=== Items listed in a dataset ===

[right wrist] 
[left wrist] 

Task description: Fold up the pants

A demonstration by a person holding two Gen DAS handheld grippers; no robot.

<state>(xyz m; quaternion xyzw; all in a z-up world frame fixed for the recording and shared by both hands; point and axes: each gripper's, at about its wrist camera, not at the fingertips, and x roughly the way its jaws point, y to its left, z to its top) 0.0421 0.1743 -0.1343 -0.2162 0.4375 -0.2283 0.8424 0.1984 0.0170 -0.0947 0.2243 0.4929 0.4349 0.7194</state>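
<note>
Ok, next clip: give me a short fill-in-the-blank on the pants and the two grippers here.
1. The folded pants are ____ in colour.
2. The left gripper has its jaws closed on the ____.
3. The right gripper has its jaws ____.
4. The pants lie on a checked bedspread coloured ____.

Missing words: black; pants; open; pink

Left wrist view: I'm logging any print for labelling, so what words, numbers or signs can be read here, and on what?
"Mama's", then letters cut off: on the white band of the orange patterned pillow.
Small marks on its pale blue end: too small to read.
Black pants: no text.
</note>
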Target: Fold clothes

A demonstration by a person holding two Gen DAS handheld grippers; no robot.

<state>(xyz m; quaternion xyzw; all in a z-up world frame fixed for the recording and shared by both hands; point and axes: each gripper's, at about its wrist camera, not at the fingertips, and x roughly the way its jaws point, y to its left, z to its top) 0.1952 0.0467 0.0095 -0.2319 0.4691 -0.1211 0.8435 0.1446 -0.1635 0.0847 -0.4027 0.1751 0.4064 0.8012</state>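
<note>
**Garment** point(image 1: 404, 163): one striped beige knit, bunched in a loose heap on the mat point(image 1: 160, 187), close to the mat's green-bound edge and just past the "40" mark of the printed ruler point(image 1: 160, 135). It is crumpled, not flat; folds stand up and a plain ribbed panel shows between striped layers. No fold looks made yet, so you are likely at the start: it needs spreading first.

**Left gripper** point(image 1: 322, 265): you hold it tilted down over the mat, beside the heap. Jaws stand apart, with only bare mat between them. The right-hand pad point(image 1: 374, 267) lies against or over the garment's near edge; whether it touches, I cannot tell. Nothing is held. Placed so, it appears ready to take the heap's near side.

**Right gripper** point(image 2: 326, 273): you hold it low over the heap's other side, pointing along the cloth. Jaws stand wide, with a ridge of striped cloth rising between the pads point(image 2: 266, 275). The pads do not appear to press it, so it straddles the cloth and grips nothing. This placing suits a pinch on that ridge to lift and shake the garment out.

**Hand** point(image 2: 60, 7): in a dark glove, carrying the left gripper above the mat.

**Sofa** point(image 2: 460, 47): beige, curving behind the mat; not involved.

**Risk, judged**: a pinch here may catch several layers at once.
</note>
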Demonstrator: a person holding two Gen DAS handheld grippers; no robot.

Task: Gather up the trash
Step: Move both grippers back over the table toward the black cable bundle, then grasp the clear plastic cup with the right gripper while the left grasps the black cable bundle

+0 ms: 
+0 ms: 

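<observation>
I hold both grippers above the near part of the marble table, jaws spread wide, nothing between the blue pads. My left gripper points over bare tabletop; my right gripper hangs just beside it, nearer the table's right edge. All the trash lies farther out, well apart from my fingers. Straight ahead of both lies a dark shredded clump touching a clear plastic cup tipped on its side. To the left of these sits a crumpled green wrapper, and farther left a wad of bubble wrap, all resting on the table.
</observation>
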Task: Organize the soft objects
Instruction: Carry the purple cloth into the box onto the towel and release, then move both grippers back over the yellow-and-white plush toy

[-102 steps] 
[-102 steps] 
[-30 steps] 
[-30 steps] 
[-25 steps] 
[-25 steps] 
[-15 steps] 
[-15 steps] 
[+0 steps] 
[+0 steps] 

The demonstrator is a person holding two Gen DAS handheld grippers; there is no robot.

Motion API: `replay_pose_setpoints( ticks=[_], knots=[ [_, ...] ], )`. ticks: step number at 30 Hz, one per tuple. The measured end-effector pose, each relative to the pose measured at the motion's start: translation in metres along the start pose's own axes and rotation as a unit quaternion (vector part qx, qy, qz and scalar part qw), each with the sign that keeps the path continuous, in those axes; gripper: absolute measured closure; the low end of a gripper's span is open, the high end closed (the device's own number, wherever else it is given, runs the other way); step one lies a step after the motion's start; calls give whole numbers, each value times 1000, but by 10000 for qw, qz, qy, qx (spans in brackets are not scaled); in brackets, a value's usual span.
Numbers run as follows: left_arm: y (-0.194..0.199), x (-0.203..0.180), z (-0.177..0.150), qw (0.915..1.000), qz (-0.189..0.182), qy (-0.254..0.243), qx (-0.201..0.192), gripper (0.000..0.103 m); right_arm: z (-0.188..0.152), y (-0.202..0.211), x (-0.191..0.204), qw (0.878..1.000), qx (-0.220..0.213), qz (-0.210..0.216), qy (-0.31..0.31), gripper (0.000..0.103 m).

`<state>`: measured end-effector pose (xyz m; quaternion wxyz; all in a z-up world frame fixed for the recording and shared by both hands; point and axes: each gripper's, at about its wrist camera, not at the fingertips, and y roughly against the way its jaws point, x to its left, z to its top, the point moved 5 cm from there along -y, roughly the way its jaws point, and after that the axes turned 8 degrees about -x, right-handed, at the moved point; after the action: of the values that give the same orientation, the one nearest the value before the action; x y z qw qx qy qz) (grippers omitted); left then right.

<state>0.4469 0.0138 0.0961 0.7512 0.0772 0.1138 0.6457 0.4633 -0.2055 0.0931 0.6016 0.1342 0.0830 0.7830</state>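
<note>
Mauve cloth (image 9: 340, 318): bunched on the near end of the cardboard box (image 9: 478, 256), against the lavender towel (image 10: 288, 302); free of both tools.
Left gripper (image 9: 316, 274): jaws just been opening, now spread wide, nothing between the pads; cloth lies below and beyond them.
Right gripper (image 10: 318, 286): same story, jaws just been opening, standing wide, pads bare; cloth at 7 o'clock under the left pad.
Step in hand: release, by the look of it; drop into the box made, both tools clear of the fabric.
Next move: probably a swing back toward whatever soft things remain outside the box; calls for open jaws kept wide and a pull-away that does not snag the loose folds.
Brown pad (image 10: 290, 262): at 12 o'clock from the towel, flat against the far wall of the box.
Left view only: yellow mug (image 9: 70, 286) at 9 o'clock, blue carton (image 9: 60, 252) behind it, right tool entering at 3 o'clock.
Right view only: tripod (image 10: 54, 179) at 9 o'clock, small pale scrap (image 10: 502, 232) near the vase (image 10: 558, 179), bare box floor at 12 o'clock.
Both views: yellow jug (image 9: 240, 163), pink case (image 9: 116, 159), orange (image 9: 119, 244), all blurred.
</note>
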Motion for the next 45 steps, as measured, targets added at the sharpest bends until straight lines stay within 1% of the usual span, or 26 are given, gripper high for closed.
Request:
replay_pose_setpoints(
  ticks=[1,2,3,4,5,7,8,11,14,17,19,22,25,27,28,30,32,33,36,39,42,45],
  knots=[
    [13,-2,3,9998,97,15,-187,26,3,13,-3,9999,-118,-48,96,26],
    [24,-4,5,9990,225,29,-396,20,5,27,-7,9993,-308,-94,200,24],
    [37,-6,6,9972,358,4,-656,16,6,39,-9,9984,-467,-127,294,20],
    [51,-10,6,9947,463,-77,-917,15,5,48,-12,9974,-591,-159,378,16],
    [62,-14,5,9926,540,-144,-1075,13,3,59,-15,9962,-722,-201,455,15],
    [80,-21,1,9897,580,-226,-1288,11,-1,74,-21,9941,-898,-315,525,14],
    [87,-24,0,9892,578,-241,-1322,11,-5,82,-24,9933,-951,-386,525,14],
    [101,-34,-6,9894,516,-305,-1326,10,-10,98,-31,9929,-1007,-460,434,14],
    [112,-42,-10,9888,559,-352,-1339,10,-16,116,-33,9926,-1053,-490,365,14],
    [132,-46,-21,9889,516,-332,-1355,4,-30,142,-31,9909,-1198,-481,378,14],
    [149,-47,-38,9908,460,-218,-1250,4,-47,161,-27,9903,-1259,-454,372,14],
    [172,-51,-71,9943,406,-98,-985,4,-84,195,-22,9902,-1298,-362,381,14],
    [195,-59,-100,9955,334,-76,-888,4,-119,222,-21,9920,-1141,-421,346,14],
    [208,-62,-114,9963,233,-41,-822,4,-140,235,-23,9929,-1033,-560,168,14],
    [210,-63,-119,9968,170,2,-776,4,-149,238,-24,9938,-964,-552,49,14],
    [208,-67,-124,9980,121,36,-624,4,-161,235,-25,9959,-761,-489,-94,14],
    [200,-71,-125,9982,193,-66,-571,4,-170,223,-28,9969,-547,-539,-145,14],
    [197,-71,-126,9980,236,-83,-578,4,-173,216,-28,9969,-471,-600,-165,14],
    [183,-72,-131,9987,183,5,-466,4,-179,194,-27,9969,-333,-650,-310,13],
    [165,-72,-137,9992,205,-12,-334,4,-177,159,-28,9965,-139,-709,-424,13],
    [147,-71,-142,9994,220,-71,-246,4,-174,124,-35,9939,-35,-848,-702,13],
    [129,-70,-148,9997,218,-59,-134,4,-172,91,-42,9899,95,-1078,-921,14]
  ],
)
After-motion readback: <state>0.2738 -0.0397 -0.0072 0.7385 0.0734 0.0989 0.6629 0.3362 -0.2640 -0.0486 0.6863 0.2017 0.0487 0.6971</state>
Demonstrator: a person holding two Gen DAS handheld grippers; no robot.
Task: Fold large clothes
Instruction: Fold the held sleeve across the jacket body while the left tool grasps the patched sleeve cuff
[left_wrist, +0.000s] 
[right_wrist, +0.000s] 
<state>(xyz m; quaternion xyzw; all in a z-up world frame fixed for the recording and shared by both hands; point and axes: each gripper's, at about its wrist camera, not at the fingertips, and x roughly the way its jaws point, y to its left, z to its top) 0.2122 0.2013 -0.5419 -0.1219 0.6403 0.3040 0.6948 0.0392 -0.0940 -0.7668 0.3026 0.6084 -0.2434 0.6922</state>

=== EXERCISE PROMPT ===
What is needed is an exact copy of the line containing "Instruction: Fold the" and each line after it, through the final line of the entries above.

=== RESPONSE AREA ===
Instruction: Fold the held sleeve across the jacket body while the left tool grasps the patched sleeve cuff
[left_wrist, +0.000s] 
[right_wrist, +0.000s] 
<state>(xyz m; quaternion xyzw; all in a z-up world frame fixed for the recording and shared by both hands; point and axes: each gripper's, at about its wrist camera, not at the fingertips, and x roughly the way its jaws point, y to its left, z to its top) 0.2122 0.2013 -0.5419 -0.1219 0.6403 0.3040 0.6948 0.0392 -0.0940 -0.7668 0.3026 0.6084 -0.2434 0.6922</state>

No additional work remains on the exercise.